ASSIGNED TASK: In the records below, find the line with "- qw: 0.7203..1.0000", then copy each line exactly until you have copied the line with "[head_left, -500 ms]". Leave any picture out.

RECORD SET:
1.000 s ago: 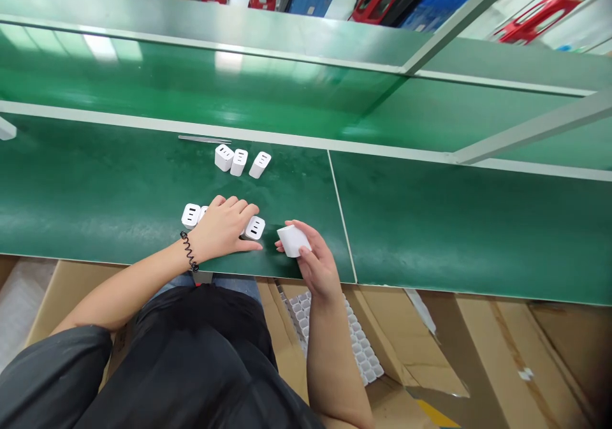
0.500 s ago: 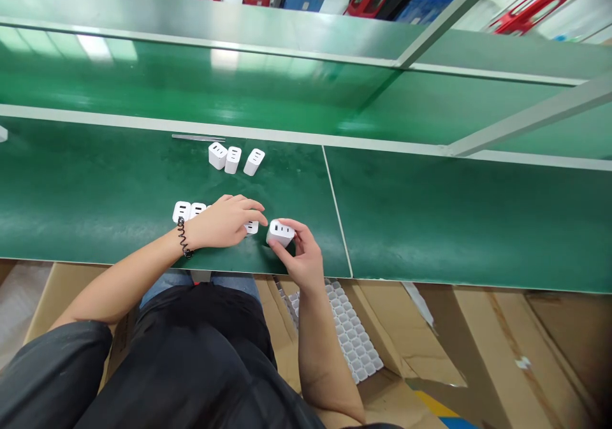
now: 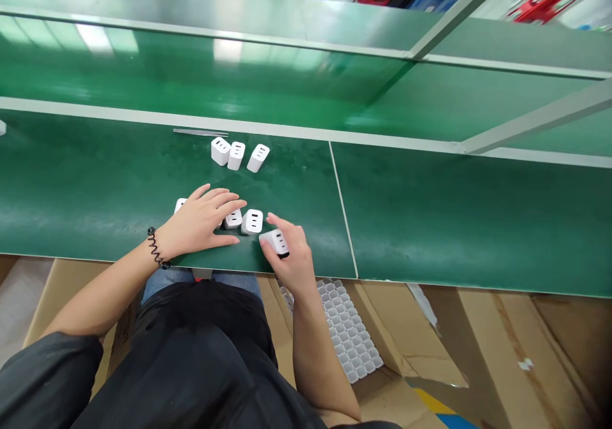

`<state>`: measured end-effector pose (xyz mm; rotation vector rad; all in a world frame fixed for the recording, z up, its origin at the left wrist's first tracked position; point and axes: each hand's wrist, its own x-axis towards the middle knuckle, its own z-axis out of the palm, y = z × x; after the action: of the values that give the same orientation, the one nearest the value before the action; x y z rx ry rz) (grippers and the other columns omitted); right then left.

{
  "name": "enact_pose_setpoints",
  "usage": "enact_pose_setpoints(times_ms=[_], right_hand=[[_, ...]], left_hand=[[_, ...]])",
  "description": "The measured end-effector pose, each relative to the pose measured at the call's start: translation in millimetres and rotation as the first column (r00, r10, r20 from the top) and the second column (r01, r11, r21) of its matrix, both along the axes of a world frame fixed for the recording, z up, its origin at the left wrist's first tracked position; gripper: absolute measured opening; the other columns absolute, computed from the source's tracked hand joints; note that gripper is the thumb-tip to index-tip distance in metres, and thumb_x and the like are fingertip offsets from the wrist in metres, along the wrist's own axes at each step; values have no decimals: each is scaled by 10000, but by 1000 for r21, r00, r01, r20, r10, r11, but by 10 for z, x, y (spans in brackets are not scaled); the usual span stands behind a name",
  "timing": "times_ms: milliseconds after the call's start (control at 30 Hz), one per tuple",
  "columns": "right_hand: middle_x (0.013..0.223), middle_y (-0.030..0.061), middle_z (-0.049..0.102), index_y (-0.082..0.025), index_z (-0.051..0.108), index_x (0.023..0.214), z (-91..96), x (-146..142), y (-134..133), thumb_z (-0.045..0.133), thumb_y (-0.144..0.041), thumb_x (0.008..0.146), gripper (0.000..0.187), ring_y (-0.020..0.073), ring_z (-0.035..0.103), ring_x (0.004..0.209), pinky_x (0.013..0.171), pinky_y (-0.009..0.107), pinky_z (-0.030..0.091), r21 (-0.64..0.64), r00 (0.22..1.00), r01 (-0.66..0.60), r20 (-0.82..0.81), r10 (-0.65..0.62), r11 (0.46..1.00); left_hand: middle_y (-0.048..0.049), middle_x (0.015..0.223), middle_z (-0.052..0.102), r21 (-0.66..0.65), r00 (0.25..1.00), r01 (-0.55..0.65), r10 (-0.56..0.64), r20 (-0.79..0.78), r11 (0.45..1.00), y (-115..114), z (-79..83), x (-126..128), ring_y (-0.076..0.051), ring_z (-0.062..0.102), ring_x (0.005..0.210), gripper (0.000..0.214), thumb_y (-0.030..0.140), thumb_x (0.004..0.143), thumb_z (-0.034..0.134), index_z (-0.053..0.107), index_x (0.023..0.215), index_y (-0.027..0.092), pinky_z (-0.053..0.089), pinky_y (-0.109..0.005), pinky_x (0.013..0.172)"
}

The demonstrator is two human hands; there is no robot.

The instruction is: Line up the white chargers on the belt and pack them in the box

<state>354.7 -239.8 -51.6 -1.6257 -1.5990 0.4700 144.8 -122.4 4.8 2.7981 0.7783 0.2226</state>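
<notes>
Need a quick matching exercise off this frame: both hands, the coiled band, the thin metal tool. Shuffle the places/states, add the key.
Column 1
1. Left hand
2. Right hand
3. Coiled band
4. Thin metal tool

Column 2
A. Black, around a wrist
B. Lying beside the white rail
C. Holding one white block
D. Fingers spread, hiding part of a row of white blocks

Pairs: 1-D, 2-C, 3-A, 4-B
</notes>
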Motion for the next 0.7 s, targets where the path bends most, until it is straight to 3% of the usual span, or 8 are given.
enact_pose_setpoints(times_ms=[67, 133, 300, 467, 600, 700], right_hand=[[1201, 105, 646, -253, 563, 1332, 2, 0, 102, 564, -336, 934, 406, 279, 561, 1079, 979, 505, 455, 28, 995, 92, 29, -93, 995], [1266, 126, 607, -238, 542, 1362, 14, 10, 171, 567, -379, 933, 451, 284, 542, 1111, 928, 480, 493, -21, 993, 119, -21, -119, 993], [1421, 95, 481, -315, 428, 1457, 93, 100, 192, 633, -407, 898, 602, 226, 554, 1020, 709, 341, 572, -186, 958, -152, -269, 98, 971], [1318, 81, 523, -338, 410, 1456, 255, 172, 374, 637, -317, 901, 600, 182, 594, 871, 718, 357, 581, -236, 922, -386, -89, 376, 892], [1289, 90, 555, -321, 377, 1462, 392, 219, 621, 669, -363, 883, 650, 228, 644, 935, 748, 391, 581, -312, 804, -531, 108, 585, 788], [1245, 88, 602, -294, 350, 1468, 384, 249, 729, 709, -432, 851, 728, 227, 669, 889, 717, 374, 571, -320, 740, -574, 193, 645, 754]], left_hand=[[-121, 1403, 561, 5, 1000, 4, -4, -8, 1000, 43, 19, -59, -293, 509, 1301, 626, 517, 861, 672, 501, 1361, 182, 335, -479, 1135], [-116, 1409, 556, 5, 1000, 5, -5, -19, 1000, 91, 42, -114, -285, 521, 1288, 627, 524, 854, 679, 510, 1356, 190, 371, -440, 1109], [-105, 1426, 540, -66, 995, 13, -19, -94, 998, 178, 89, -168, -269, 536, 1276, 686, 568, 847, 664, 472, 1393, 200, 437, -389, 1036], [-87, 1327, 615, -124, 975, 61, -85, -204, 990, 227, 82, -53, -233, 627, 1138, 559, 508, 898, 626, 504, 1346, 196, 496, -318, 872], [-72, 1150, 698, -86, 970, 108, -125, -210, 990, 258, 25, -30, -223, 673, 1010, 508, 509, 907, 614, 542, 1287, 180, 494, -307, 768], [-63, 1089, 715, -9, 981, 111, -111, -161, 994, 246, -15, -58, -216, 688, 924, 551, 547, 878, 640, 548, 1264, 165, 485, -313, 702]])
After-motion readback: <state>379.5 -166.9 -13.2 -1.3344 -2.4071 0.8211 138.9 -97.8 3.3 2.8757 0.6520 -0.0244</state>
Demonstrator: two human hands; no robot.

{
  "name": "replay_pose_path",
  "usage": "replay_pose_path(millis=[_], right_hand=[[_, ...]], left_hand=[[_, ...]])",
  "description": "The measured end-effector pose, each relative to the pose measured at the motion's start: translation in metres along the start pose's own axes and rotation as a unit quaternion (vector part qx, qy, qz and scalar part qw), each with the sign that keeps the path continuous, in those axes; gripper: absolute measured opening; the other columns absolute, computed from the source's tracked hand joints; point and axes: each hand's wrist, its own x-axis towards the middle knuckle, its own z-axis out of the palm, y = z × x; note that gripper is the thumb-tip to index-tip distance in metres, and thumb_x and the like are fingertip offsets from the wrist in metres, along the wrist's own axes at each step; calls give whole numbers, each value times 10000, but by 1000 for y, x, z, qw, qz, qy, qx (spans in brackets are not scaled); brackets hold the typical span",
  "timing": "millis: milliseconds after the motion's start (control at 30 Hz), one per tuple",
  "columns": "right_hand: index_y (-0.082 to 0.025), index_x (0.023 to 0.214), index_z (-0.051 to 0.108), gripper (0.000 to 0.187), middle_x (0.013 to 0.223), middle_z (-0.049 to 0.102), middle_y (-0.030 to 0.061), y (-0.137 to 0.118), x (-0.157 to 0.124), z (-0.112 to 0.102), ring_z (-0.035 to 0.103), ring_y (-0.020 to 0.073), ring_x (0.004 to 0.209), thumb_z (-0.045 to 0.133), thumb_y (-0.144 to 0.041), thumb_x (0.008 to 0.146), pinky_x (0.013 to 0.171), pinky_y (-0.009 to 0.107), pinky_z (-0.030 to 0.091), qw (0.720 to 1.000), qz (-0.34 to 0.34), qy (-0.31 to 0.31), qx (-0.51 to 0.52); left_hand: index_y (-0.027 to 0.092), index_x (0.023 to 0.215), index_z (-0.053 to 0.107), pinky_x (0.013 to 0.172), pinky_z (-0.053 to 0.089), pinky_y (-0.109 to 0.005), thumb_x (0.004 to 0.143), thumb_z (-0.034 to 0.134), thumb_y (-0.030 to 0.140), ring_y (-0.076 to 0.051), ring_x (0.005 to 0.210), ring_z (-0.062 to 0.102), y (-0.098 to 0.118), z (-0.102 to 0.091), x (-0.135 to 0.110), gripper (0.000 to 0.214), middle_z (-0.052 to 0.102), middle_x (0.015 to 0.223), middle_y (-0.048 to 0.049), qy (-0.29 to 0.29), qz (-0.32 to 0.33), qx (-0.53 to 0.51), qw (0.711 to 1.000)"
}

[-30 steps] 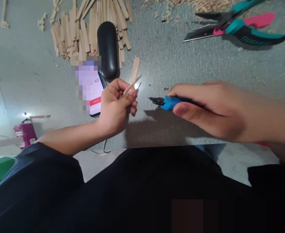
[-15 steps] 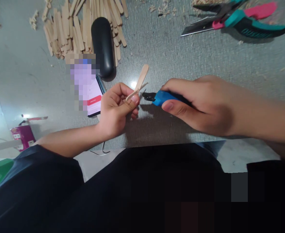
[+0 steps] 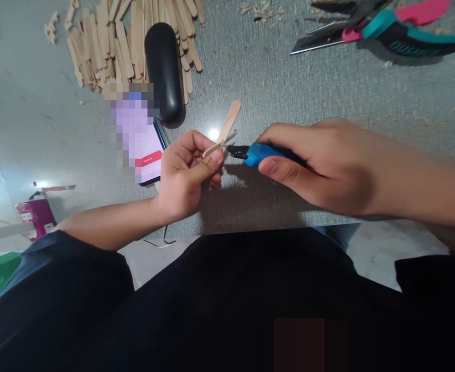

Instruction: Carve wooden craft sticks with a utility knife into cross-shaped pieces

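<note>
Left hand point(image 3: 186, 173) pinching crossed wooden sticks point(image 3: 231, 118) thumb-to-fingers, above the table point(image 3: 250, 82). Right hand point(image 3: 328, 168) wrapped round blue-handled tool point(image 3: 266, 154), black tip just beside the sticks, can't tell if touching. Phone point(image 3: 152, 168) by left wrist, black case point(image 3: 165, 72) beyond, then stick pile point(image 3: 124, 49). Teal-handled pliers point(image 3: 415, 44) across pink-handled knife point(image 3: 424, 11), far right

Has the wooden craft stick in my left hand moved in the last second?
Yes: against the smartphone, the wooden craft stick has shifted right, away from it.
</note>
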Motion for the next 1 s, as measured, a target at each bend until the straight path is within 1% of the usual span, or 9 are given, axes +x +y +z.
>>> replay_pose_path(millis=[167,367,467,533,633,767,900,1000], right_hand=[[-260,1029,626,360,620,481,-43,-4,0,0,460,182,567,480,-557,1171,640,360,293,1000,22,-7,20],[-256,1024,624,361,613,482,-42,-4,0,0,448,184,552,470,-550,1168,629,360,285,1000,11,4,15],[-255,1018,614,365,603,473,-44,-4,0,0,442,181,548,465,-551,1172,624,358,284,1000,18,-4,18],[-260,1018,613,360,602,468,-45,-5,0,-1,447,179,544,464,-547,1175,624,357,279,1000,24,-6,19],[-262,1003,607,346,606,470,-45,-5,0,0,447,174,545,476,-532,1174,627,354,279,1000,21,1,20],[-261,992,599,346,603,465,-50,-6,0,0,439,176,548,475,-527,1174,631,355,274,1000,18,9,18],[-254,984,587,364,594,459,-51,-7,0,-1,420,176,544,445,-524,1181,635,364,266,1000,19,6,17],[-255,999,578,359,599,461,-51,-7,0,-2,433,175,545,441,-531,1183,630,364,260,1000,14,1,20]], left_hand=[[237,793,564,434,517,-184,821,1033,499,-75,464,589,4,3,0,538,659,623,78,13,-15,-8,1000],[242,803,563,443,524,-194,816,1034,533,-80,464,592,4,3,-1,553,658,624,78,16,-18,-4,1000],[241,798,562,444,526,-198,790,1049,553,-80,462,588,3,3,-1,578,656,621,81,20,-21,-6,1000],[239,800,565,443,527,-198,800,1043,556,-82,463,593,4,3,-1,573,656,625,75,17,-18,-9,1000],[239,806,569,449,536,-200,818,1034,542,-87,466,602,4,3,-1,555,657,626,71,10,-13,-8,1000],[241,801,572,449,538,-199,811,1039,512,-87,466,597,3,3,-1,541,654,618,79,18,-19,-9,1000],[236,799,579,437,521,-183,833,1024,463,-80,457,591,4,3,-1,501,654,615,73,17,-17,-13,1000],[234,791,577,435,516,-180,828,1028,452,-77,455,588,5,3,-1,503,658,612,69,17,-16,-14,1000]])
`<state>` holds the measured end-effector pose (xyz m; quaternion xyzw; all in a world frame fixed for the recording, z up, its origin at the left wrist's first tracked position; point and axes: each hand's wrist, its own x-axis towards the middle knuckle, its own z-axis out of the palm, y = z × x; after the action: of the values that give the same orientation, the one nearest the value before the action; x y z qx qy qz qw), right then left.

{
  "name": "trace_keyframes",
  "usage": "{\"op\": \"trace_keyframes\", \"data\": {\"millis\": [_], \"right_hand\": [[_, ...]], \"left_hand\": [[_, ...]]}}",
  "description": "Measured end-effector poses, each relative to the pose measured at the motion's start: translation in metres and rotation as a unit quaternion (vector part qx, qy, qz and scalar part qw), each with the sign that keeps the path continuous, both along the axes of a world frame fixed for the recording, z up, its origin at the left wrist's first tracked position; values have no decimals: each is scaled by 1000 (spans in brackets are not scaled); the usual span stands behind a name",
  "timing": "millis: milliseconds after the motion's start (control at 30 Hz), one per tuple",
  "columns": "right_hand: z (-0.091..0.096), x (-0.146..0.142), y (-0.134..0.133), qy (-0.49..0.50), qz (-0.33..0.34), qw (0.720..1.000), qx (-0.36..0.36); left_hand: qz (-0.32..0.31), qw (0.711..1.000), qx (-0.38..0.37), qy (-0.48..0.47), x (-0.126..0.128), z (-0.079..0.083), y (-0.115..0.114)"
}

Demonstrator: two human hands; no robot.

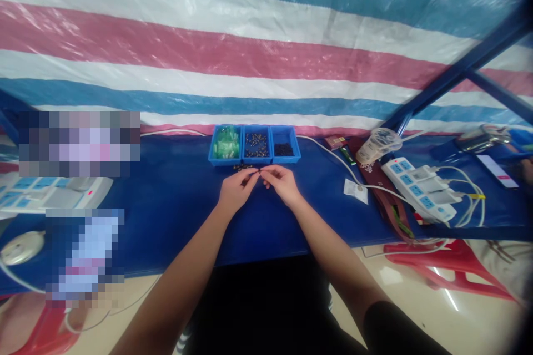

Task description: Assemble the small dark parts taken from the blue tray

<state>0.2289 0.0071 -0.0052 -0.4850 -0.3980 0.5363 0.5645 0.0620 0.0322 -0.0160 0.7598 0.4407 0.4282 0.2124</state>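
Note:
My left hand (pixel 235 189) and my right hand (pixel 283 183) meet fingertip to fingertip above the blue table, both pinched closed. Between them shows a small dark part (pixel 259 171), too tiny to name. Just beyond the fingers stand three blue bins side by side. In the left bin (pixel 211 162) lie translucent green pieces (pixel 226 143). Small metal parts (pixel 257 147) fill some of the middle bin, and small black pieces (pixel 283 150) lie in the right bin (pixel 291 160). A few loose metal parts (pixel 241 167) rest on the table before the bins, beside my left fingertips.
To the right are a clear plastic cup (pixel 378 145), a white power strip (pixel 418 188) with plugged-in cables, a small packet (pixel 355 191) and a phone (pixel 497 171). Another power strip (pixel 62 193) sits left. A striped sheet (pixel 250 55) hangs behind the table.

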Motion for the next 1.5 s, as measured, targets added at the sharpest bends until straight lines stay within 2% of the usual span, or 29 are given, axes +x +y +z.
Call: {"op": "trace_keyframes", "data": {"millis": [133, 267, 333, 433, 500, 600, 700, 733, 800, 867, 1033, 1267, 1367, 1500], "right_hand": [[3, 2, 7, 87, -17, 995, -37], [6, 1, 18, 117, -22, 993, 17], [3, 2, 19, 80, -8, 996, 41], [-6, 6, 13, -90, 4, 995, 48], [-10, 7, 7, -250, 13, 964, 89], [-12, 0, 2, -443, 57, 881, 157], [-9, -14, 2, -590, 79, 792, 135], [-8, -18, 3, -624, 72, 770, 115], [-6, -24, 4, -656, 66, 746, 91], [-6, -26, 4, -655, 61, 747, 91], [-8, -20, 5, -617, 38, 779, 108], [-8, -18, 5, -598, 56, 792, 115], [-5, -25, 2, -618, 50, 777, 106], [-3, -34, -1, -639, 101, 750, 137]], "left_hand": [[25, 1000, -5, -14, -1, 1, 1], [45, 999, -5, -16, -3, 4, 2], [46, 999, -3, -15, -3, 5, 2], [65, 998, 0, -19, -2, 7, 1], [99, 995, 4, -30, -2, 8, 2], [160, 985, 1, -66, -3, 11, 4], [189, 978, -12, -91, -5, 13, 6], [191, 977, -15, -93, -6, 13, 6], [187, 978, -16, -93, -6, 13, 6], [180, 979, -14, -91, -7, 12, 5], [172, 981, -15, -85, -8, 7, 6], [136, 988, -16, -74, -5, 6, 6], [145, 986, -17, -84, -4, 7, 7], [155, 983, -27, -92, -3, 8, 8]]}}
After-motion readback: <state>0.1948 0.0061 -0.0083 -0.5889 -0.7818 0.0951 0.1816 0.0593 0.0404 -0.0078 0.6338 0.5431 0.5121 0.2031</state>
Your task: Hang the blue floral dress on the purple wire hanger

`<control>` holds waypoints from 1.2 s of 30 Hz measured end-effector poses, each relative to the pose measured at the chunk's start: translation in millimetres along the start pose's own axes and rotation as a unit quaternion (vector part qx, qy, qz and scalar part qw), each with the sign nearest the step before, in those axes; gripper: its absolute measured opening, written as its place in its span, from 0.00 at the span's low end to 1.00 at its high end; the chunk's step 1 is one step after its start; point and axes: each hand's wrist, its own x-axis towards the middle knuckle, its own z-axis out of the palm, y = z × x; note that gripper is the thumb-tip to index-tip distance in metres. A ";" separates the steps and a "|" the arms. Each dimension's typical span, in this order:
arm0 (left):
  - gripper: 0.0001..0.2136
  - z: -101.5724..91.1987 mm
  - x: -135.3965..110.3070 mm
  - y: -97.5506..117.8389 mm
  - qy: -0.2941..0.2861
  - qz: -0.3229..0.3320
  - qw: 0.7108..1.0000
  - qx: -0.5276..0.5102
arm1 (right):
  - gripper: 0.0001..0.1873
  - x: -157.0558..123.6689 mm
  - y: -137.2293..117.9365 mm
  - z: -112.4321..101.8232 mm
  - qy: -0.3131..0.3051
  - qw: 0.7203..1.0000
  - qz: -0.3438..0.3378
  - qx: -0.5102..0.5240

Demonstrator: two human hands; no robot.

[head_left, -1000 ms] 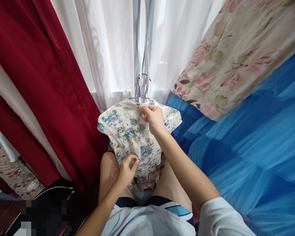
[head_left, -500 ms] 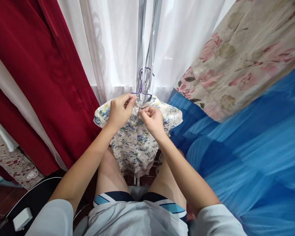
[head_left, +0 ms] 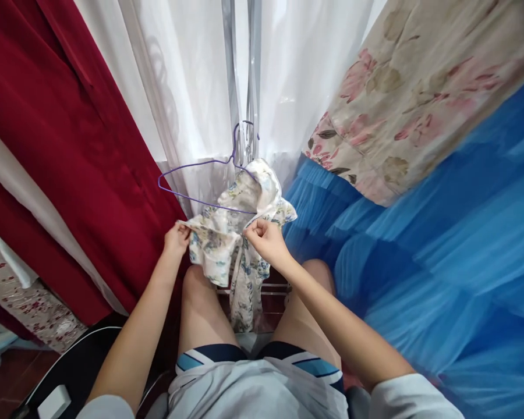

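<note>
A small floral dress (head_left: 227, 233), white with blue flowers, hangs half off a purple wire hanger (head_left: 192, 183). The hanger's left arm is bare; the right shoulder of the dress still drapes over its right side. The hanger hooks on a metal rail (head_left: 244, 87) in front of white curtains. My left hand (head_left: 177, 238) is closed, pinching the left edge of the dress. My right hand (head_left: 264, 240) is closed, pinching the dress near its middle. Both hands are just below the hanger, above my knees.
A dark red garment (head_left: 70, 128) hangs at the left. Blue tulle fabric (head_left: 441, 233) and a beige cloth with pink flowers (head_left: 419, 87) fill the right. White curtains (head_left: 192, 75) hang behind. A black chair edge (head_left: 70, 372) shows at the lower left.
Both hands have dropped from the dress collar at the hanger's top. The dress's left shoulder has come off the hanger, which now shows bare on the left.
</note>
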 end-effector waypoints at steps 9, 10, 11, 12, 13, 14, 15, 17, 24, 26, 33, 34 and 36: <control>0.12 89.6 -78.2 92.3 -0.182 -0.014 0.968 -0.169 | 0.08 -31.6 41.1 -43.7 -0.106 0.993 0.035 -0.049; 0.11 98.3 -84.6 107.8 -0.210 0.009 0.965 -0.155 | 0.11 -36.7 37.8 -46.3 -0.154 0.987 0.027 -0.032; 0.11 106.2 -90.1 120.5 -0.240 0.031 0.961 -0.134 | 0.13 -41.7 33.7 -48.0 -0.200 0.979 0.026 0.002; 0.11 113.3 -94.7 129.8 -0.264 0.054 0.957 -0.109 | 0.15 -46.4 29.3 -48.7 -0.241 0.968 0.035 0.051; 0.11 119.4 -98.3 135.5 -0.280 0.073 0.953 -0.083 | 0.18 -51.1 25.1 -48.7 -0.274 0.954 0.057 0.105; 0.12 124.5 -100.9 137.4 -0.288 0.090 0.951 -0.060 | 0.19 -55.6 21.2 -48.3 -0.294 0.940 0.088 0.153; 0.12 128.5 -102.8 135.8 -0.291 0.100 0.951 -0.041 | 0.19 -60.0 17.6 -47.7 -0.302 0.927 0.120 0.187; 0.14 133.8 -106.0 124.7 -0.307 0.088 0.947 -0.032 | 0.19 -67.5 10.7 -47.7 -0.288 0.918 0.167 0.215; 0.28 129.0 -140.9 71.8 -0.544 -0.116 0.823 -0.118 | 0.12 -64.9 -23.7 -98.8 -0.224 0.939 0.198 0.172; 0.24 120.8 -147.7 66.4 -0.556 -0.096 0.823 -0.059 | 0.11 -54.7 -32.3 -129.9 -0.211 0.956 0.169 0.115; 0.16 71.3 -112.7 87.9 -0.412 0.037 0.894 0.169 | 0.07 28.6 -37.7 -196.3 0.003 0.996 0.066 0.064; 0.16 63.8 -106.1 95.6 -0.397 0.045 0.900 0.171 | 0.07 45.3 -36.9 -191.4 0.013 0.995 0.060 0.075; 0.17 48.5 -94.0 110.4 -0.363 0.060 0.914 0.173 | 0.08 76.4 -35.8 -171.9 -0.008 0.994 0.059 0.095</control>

RESPONSE BELOW:
  - qw: 0.7203..1.0000
  - qz: -0.3438..0.3378
  - qx: -0.5102..0.5240

Demonstrator: two human hands; no robot.

[head_left, -1000 ms] 
[head_left, -500 ms] 

Now the exercise is complete.